*Task objective*: Scan the entries that follow and work out how many lines contain "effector". Give the number and nothing else.

*Information given*:
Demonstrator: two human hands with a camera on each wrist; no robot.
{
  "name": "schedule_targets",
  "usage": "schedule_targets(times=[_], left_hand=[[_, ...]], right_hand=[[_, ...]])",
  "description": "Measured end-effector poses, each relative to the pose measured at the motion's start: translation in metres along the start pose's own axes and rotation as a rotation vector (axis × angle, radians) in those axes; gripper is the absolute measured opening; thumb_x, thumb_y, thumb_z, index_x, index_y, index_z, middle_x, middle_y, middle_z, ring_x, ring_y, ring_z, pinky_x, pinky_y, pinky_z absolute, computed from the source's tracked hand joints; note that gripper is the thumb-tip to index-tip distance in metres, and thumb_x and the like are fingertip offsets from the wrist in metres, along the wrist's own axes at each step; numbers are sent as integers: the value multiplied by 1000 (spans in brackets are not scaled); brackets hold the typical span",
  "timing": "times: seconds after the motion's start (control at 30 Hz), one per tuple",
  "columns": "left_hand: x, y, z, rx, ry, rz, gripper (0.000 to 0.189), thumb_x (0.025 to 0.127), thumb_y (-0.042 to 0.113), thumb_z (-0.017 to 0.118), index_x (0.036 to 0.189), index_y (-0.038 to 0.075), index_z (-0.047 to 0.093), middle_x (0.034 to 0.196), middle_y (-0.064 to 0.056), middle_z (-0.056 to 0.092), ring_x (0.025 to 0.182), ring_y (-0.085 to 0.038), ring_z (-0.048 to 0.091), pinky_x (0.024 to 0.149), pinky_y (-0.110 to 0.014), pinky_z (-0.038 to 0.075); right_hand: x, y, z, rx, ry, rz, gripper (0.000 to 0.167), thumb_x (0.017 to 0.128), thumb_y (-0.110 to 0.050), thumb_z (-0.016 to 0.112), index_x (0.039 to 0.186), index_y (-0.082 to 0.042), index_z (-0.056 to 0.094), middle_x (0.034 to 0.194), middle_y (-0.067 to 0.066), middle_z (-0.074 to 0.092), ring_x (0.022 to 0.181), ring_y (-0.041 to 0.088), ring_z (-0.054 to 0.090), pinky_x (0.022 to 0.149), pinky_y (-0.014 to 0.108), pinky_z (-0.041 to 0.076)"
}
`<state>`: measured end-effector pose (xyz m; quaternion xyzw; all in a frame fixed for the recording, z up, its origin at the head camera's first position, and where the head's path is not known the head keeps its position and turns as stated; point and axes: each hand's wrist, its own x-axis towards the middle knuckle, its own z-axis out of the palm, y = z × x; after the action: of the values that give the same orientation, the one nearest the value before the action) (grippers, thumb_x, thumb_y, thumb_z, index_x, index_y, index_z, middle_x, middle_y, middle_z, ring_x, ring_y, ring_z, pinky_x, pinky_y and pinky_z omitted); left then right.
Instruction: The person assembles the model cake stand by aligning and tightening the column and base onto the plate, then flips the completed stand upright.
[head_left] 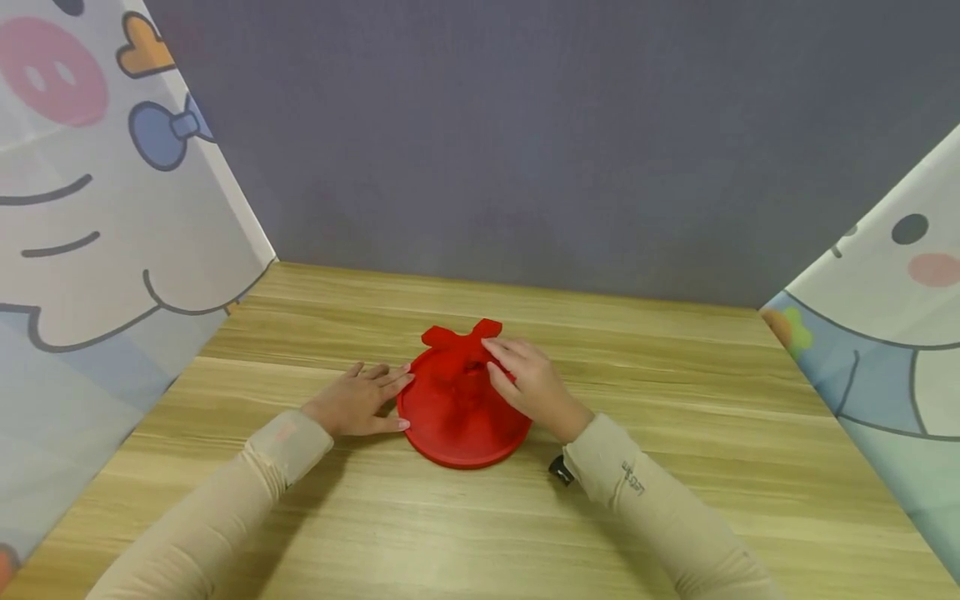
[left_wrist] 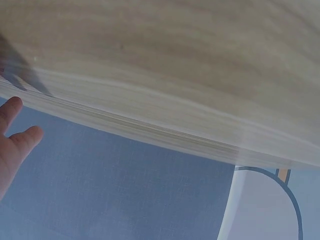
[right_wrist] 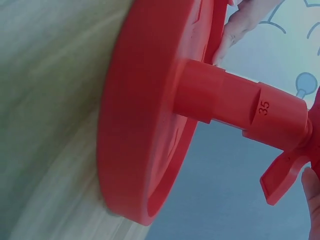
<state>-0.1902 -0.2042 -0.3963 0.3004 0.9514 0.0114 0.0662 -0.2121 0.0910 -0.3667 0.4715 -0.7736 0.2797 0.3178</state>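
Red round plastic disc (head_left: pixel 465 446): flat on pale wood-grain desk (head_left: pixel 420 537), btwn both hands.
Red plastic post (right_wrist: pixel 240 102): marked "35", long axis upright, square to disc face.
Red winged plastic knob (head_left: pixel 465 340): atop post, just L of R fingers; R hand nearer.
R hand (head_left: pixel 536 385): fingers & thumb apart, at knob wing, not clamped.
L hand (head_left: pixel 356 405): fingers straight, spread, tips on disc's L rim.

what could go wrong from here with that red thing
The left hand touches the red base only at its edge, so the base might slide or turn. The right hand is at the winged top, high on the post, so a sideways push could tip it.
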Motion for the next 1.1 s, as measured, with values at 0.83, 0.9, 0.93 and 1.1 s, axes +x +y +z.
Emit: schedule_targets(times=[0.83,0.9,0.93,1.1], left_hand=[[-1,-1,-2,8,-25,-21,80,90,61,48,148,7,37,152,-10,34,133,-41,36,107,-63,25],[-1,-1,-2,6,-21,-21,79,90,61,49,148,7,37,152,-11,34,133,-42,36,106,-63,25],[-1,-1,-2,5,-18,-20,79,90,60,50,148,7,37,152,-11,35,133,-42,37,106,-63,25],[0,-1,-1,3,-12,-11,80,90,61,49,147,7,38,152,-10,35,132,-42,38,106,-63,25]], right_hand=[[31,-4,-30,11,-220,152,30,84,-7,64,112,-1,70,121,21,61,110,36,57,89,46,50],[43,-6,-34,7,-374,162,33,86,-12,63,117,-5,69,124,19,61,117,34,54,99,49,43],[47,-7,-35,-2,-459,166,35,87,-16,62,121,-7,68,127,17,60,120,33,53,102,49,40],[60,-14,-34,-98,-712,170,44,87,-24,64,130,-17,62,134,10,57,125,27,50,107,50,33]])
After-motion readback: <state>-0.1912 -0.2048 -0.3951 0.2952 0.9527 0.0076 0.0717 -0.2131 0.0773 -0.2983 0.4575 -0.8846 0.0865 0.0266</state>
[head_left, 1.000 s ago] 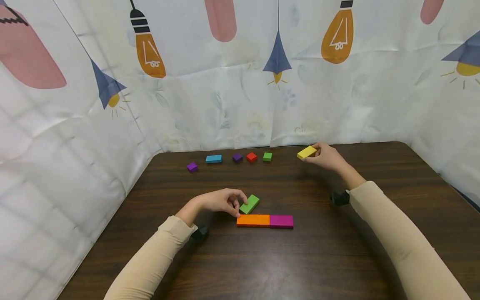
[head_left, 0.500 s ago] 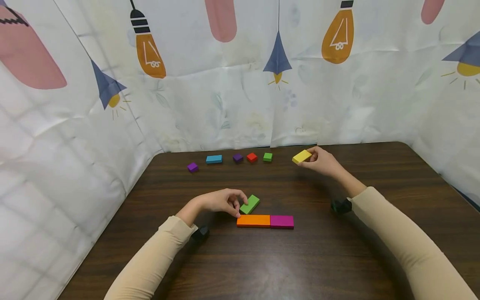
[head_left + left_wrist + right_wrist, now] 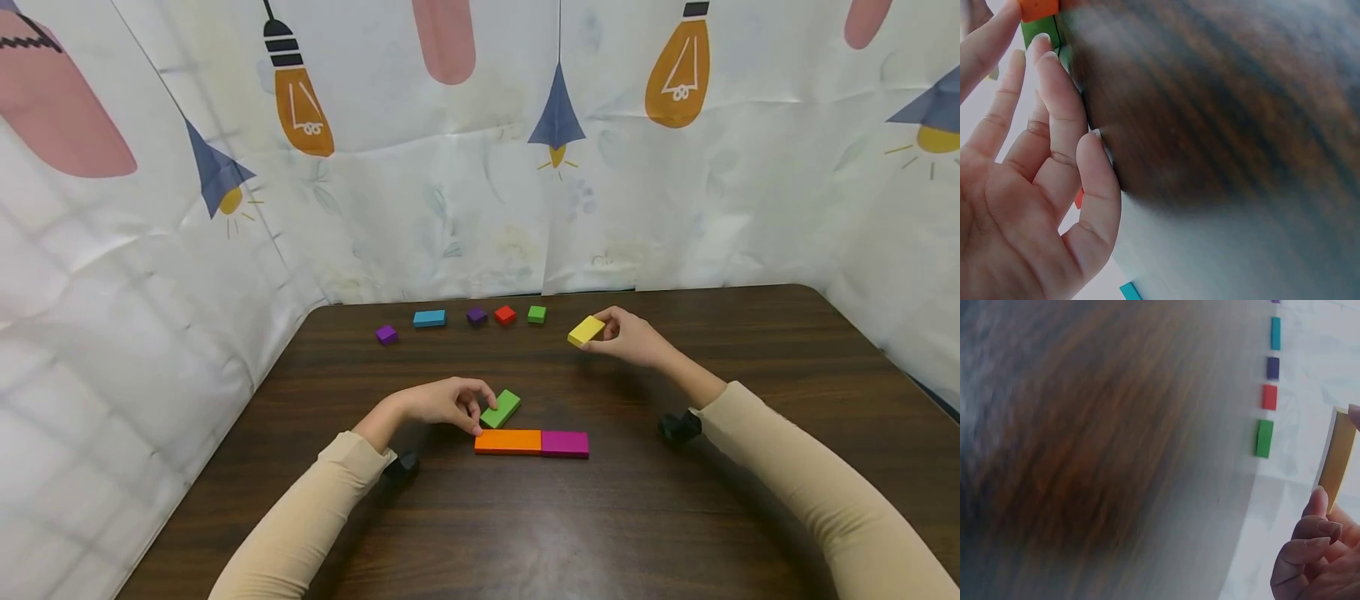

*Result below*: 2